Ecco perché adesso tutti i bar sembrano posti usciti da Il vento tra i salici, devono servire birra che ha un buon sapore—anche se sappiamo tutti che la birra non dovrebbe avere un buon sapore—e sfoggiano insegne volte a enfatizzare i loro deliziosi prodotti. Mirano tutti ad attirare quella clientela disposta a spendere, che ha tempo libero e non vede l’ora di trovare nuovi posti dove andare per poi pubblicarne le foto su Instagram. I cutester non sono interessati ai bar o alle radio pirata. Sono persone più gentili, dei tipi casa e chiesa. La città si sta adattando. Loro vogliono ricreare il mondo dal quale provengono, mentre imprenditori e affaristi che sentono il profumo di soldi facili sono ben disposti a distruggere la vecchia immagine di Londra per esaudire le loro richieste.
Ecco perché i cinema devono essere qualcosa di più che una semplice sala buia dove si guarda un film mangiando pop corn raffermi, perché le banche devono sembrare “amichevoli,” e perché c’è bisogno di un Cereal Cafe a Brick Lane.
Un cutester è semplicemente chi prova a condurre una vita tranquilla e rispettabile in una città ostile. E non bisogna serbare rancore nei loro confronti, anche se sembra che tutto il resto venga messo da parte perché loro, che hanno i soldi, sono il nuovo punto di riferimento. Tolta la sua crudeltà naturale, Londra diventa il posto ideale per queste persone.

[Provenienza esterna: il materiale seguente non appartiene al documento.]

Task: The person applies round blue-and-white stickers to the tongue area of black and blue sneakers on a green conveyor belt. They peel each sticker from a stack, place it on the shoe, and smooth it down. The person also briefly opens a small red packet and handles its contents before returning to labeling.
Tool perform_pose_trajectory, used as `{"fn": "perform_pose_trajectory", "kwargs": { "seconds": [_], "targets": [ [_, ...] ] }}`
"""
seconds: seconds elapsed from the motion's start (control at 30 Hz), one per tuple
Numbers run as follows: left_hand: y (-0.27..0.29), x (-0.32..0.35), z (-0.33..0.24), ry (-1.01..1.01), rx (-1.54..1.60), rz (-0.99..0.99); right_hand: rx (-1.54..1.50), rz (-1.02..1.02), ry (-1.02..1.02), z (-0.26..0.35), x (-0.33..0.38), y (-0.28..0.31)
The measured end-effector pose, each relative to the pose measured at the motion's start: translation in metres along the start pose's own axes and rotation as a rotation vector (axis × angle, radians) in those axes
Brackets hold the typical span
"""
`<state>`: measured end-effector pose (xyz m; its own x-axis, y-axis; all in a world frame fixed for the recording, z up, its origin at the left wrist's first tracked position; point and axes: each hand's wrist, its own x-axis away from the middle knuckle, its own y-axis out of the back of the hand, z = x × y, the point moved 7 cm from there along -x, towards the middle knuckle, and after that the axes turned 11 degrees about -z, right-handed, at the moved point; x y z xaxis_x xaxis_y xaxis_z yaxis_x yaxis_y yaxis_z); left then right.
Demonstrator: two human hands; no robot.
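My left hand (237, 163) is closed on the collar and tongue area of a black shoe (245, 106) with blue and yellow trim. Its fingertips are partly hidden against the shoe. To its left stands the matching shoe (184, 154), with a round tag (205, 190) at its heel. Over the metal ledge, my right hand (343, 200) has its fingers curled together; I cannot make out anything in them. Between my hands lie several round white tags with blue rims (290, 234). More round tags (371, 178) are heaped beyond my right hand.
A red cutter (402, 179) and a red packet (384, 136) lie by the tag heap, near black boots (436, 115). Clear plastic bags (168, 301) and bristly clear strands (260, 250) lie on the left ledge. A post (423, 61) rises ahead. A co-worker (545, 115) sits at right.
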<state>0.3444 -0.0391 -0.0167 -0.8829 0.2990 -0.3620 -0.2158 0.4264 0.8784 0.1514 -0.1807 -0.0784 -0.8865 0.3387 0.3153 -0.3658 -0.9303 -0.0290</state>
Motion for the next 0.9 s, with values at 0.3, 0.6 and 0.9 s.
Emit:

Le città devono cambiare, questo è certo, e la capacità che ha Londra di rinnovarsi continua a renderla interessante laddove altre città restano ferme. Ma alla fine della fiera Londra è una città, non un paesino, e il tentativo di farla apparire come un luogo dove condurre una vita felice e spensierata come in campagna rischia di essere alquanto anacronistico.